Stéphanie Lucas scite author profile

Bone marrow adipose tissue (BMAT) emerges as a distinct fat depot whose importance has been proved in the bone–fat interaction. Indeed, it is well recognized that adipokines and free fatty acids released by adipocytes can directly or indirectly interfere with cells of bone remodeling or hematopoiesis. In pathological states, such as osteoporosis, each of adipose tissues – subcutaneous white adipose tissue (WAT), visceral WAT, brown adipose tissue (BAT), and BMAT – is differently associated with bone mineral density (BMD) variations.

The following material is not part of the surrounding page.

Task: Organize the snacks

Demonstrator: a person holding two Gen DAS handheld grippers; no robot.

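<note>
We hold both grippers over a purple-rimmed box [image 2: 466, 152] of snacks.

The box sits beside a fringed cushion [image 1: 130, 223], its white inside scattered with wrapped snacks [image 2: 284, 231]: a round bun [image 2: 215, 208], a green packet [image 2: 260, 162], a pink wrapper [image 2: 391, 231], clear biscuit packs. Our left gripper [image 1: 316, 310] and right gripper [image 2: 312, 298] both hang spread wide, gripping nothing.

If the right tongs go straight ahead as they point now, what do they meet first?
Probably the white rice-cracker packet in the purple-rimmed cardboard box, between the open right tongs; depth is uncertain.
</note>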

However, compared with the other fat depots, BMAT displays striking features that makes it a substantial actor in bone alterations. BMAT quantity is well associated with BMD loss in aging, menopause, and other metabolic conditions, such as anorexia nervosa. Consequently, BMAT is sensed as a relevant marker of a compromised bone integrity. However, analyses of BMAT development in metabolic diseases (obesity and diabetes) are scarce and should be, thus, more systematically addressed to better apprehend the bone modifications in that pathophysiological contexts. Moreover, bone marrow (BM) adipogenesis occurs throughout the whole life at different rates. Following an ordered spatiotemporal expansion, BMAT has turned to be a heterogeneous fat depot whose adipocytes diverge in their phenotype and their response to stimuli according to their location in bone and BM. In vitro, in vivo, and clinical studies point to a detrimental role of BM adipocytes (BMAs) throughout the release of paracrine factors that modulate osteoblast and/or osteoclast formation and function. However, the anatomical dissemination and the difficulties to access BMAs still hamper our understanding of the relative contribution of BMAT secretions compared with those of peripheral adipose tissues. A further characterization of the phenotype and the functional regulation of BMAs are ever more required. Based on currently available data and comparison with other fat tissues, this review addresses the originality of the BMAT with regard to its development, anatomy, metabolic properties, and response to physiological cues.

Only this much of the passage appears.